The specific external data-service parameters that are used for correlation are designated by the CorrelationInitializer, CorrelationParameter, and CorrelationAlias attributes that are used to decorate the custom external data-exchange service interface that is described in the following subsection, "Service Configuration and Binding." A sample decorated interface is shown in Listing 1. The attributes in the example function are as follows:

  • ExternalDataExchange—Tells the workflow runtime that this is an interface that can be used as an ExternalDataExchangeService. It will be described, in detail, in the sections that follow.
  • CorrelationParameter—Tells the workflow runtime that the id parameter is the outgoing correlation ID.
  • CorrelationAlias—Tells the workflow runtime that the e.Id property of the AddIntegerCompleteEventArgs is an alias for the id correlation ID. This allows the workflow runtime to locate the incoming correlation-ID value on its way back from the ExternalDataExchangeService.
  • CorrelationInitializer—Tells the workflow runtime that the Add() method initializes the correlation parameter id that is called out by the CorrelationParameter attribute.
    public interface IAddIntegerService
        [CorrelationAlias("id", "e.Id")]
        event EventHandler<AddIntegerCompleteEventArgs> AddIntegerComplete;

        void Add(string id, int a, int b);

Listing 1. Sample ExternalDataExchangeService interface

Therefore, the CorrelationInitializer and CorrelationParameter attributes instruct the workflow runtime where to obtain the outgoing correlation-ID value from the CEMA. In this case, it uses the id parameter of the IAddIntegerService.Add() method. The workflow runtime still needs to know where it will get the correlation-ID value to correlate to the returning HEEA. That information is provided by the CorrelationAlias attribute, which instructs the workflow runtime that the AddIntegerCompleteEventArgs.Id property is an alias for the correlation-ID value.

The workflow runtime will now associate the CorrelationToken of the CEMA with the id parameter to the IAddIntegerService.Add() method call. The implementation of the adder service must then make sure to return that same correlation-ID value in the AddIntegerCompleteEventArgs.Id property when it invokes the event. This will allow the workflow runtime to associate it with the same CorrelationToken value on the HEEA, so that the workflow runtime knows which HEEA should receive the incoming event notification.
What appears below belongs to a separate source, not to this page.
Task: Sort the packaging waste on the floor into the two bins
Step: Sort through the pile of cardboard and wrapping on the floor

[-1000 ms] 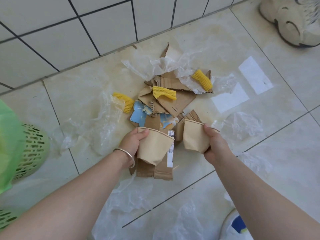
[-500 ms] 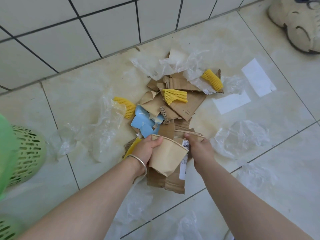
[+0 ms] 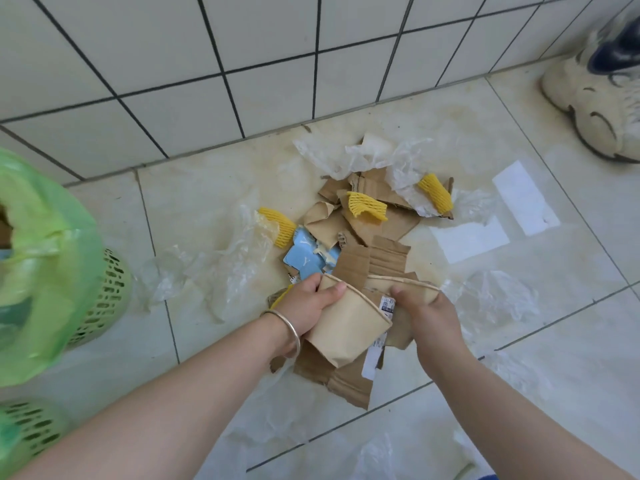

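Note:
My left hand (image 3: 308, 303) grips a tan paper cup (image 3: 346, 327) by its rim, the cup tilted over the waste pile. My right hand (image 3: 427, 317) holds a second paper cup (image 3: 401, 284), pressed close behind the first. Under them lie torn cardboard pieces (image 3: 374, 258), a blue card scrap (image 3: 304, 258), yellow foam nets (image 3: 367, 206) and clear plastic film (image 3: 235, 265). A green mesh bin (image 3: 104, 299) with a green bag liner (image 3: 45, 258) stands at the left. A second green bin (image 3: 27, 431) shows at the bottom left corner.
A tiled wall (image 3: 242, 64) runs along the back. A person's cream sneaker (image 3: 599, 95) stands at the top right. Two white paper slips (image 3: 523, 195) lie on the floor to the right, and more plastic film (image 3: 495, 296) is scattered right and near me.
My right hand has brought its cup leftward until it sits against the cup in my left hand. The view has shifted, so the pile looks lower and farther right.

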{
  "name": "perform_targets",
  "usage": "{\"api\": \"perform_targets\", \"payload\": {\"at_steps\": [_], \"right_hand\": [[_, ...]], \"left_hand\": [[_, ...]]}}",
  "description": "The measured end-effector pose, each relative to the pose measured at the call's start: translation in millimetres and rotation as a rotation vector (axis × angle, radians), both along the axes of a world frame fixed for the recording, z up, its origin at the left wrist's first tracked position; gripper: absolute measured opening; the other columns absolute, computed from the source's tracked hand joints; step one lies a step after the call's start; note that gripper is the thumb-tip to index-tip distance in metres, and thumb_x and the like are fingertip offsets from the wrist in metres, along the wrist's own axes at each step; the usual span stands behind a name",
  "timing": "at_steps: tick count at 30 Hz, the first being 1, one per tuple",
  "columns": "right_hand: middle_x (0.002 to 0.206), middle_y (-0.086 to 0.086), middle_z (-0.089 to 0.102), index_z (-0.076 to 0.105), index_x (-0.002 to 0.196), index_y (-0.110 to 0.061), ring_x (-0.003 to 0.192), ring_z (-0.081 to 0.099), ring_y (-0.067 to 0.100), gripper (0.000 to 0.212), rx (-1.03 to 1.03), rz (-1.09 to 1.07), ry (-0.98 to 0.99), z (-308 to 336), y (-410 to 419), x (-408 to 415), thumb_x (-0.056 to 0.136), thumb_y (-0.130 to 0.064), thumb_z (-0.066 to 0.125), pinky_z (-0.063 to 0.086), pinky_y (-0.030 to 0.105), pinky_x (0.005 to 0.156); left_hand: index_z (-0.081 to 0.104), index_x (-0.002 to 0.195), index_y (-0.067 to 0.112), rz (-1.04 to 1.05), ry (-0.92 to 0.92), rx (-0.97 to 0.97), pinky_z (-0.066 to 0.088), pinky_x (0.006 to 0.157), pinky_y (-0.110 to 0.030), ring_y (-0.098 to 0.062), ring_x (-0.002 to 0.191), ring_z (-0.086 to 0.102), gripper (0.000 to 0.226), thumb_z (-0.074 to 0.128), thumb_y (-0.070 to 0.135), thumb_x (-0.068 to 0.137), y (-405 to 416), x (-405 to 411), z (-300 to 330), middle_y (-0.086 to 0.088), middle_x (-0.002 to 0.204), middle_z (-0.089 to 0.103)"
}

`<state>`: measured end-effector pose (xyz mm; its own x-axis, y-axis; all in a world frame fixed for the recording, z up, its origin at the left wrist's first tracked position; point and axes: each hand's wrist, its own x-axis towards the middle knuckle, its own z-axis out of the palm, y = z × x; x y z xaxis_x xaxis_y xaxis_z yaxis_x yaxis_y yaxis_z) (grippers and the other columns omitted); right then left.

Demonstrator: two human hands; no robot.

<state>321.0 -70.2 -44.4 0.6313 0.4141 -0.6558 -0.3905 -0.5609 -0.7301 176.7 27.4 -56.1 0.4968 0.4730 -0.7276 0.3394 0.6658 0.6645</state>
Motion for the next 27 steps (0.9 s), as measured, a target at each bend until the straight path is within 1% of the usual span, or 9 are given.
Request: {"api": "perform_targets", "payload": {"at_steps": [4, 8, 12, 15, 18, 21, 23, 25, 27], "right_hand": [[0.104, 0.010, 0.068, 0.057, 0.110, -0.017, 0.093, 0.065, 0.028, 0.027, 0.111, 0.039, 0.006, 26, 29, -13, 0.084, -0.019, 0.066, 0.051, 0.042, 0.076], [0.102, 0.009, 0.070, 0.059, 0.112, -0.017, 0.091, 0.065, 0.026, 0.024, 0.281, 0.089, 0.082, 59, 63, -40, 0.089, -0.013, 0.059, 0.050, 0.044, 0.081], [0.075, 0.016, 0.064, 0.063, 0.083, -0.007, 0.075, 0.057, 0.031, 0.004, 0.361, 0.181, 0.181, 90, 95, -76, 0.082, -0.010, 0.060, 0.044, 0.040, 0.075], [0.043, 0.017, 0.050, 0.052, 0.057, 0.005, 0.053, 0.051, 0.026, 0.032, 0.416, 0.306, 0.163, 111, 116, -107, 0.085, -0.010, 0.056, 0.042, 0.034, 0.068], [0.037, 0.017, 0.043, 0.042, 0.039, 0.014, 0.050, 0.049, 0.029, 0.058, 0.480, 0.467, 0.118, 131, 138, -145, 0.090, -0.012, 0.052, 0.042, 0.033, 0.067], [0.038, 0.017, 0.046, 0.052, 0.051, 0.006, 0.052, 0.052, 0.023, 0.048, 0.535, 0.606, 0.056, 149, 161, -185, 0.087, -0.026, 0.059, 0.043, 0.031, 0.065], [0.059, 0.013, 0.060, 0.063, 0.071, -0.002, 0.067, 0.059, 0.025, 0.035, 0.584, 0.716, 0.046, 159, 176, -209, 0.075, -0.036, 0.071, 0.046, 0.040, 0.073], [0.083, 0.005, 0.067, 0.067, 0.090, -0.011, 0.083, 0.062, 0.022, 0.031, 0.642, 0.759, 0.079, 167, 190, -235, 0.068, -0.030, 0.077, 0.046, 0.043, 0.080], [0.088, 0.001, 0.068, 0.067, 0.097, -0.012, 0.085, 0.061, 0.019, 0.028, 0.673, 0.777, 0.122, 168, 205, -260, 0.070, -0.021, 0.073, 0.046, 0.038, 0.075]], "left_hand": [[0.054, 0.082, 0.021, 0.046, -0.043, 0.128, 0.050, 0.061, -0.026, -0.013, 0.070, 0.062, 0.011, 0.058, 0.028, 0.090, 20, -14, 32, 0.003, 0.078, 0.064], [0.055, 0.081, 0.021, 0.156, -0.116, 0.250, 0.049, 0.057, -0.020, -0.005, 0.062, 0.061, 0.010, 0.057, 0.025, 0.090, 46, -45, 69, 0.007, 0.073, 0.063], [0.049, 0.077, 0.018, 0.257, -0.039, 0.474, 0.046, 0.056, -0.018, -0.008, 0.062, 0.054, 0.017, 0.059, 0.026, 0.089, 68, -85, 101, 0.006, 0.070, 0.056], [0.045, 0.075, 0.018, 0.349, 0.057, 0.610, 0.042, 0.059, -0.023, -0.010, 0.061, 0.049, 0.024, 0.060, 0.029, 0.088, 76, -115, 118, 0.006, 0.066, 0.051], [0.041, 0.073, 0.015, 0.444, 0.126, 0.723, 0.039, 0.055, -0.020, -0.010, 0.057, 0.045, 0.029, 0.060, 0.032, 0.087, 84, -153, 134, 0.004, 0.063, 0.048], [0.047, 0.082, 0.010, 0.563, 0.094, 0.767, 0.044, 0.067, -0.029, -0.015, 0.069, 0.049, 0.026, 0.060, 0.032, 0.087, 94, -193, 151, -0.004, 0.073, 0.052], [0.048, 0.083, 0.012, 0.637, 0.067, 0.810, 0.046, 0.070, -0.028, -0.013, 0.071, 0.052, 0.021, 0.060, 0.029, 0.088, 101, -217, 163, -0.002, 0.076, 0.056], [0.046, 0.080, 0.019, 0.697, 0.055, 0.893, 0.047, 0.070, -0.027, -0.008, 0.070, 0.054, 0.019, 0.060, 0.028, 0.088, 108, -241, 171, 0.004, 0.076, 0.057], [0.042, 0.078, 0.022, 0.745, 0.091, 0.997, 0.045, 0.065, -0.022, -0.002, 0.064, 0.050, 0.022, 0.061, 0.028, 0.088, 114, -266, 173, 0.007, 0.073, 0.053]]}}
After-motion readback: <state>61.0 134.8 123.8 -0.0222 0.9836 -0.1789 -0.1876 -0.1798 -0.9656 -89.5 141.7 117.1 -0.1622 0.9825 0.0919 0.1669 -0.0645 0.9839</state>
Note  Under the hood, the correlation allows the WorkflowRuntime to queue the serialized event to the correct WF HEEA Activity queue. Queuing the event allows the scheduler to schedule the HEEA for execution within the single-threaded workflow instance.
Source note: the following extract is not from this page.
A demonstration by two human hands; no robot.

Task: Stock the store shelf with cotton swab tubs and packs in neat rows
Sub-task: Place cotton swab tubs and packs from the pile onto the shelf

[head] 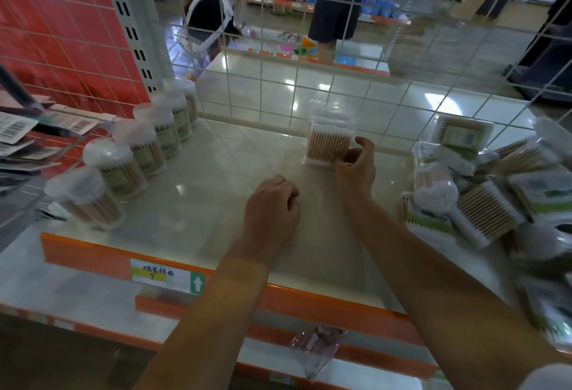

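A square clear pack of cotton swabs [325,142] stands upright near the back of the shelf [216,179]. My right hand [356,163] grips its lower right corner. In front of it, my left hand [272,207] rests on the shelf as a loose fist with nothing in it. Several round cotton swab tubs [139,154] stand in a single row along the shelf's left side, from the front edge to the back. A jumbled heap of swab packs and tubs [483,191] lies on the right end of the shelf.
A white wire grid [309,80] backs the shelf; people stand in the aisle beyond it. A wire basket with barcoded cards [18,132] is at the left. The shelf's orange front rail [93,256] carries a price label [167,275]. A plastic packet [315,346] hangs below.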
This correlation configuration is shown in Figure 5:

Figure 5. Correlation in external data exchange

The CallExternalMethodActivity (CEMA) and HandleExternalEventActivity (HEEA) have the same unique CorrelationToken, which is scoped to a specific activity—usually, the encompassing parent sequence activity. The CEMA invokes the Add() method with the id parameter set to 123. The workflow runtime records that the CorrelationToken “ABC” is associated with the correlation parameter "123". The ExternalDataExchangeService is then free to process the Add() method call as it sees fit, including delegating the work to a thread-pool thread.

As soon as the work is complete, the thread must invoke the AddIntegerComplete event of the IAddIntegerService ExternalDataExchangeService implementation. Furthermore, the AddIntegerCompleteEventArgs must contain the original workflow-instance ID of the workflow instance that invoked the Add() method, and the AddIntegerCompleteEventArgs.Id value must be set to 123. Those values allow the workflow runtime to look up the CorrelationToken value for the correct HEEA, so that it can pass the event back to that specific HEEA activity instance.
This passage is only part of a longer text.